Description of the task
Reproduce exactly the lines below, from the first one through the line containing "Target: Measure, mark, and", and omit any pictures.

Given material
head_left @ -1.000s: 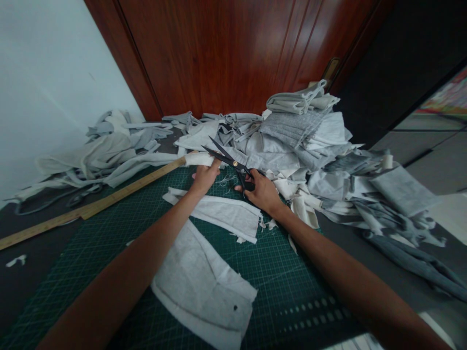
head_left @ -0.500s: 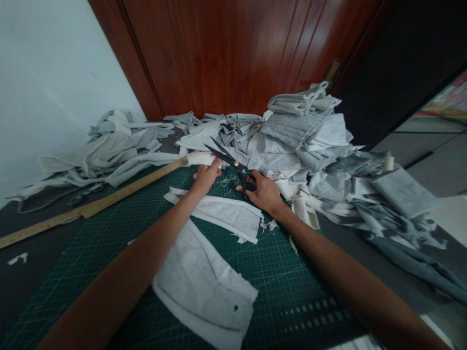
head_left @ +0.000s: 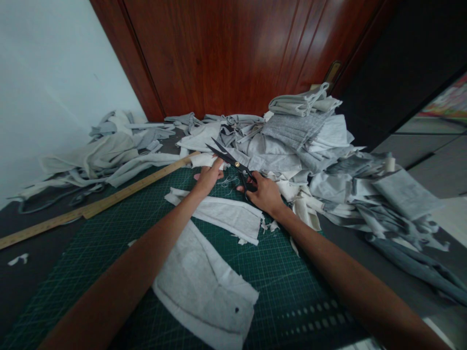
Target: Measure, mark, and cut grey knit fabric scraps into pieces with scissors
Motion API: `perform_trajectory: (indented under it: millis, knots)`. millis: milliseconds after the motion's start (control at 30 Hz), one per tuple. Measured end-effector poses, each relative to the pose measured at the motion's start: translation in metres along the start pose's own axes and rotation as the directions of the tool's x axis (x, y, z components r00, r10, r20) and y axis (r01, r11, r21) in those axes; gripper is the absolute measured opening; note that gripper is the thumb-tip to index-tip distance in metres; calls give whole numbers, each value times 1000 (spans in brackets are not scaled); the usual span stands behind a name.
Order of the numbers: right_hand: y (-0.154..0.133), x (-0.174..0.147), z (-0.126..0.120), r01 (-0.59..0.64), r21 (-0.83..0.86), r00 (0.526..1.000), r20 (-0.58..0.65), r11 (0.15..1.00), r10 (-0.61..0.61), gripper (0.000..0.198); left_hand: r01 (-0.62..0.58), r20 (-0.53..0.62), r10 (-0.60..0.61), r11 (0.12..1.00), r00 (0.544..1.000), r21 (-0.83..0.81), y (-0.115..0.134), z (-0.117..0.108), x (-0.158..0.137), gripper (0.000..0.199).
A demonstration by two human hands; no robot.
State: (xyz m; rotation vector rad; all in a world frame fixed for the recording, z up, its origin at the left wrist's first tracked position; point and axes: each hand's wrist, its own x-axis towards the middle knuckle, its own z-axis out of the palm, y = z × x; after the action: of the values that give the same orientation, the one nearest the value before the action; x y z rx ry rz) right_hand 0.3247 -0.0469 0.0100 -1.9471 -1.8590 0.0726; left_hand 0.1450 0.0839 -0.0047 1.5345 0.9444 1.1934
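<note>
My right hand is closed round the handles of black scissors, whose parted blades point away to the upper left. Beside the blades, my left hand has its fingers bent on a small white cloth piece; the fingertips are partly hidden. A narrow grey-white fabric panel lies just in front of my hands. Nearer to me is a wider fabric panel with a small dark hole, partly covered by my left forearm. Loose threads lie between my hands.
A green cutting mat lies beneath the work. A wooden ruler runs along its left side. Heaped fabric stands at the back and right, with another fabric pile by the left wall. A brown door rises behind.
The white cloth piece by my left hand has shifted slightly, and more of the ruler's far end shows. The scissors stay parted in my right hand.
</note>
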Motion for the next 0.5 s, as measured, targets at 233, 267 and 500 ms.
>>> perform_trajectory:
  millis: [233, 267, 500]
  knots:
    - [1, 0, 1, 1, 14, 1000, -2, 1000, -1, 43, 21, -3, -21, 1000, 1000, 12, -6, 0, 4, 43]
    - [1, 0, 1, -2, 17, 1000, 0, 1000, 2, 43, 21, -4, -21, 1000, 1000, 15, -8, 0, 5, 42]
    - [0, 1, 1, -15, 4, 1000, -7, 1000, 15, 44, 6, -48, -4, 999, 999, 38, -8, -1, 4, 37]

Exercise result
head_left @ -1.000s: 
head_left @ -0.500s: 
head_left @ +0.000s: 
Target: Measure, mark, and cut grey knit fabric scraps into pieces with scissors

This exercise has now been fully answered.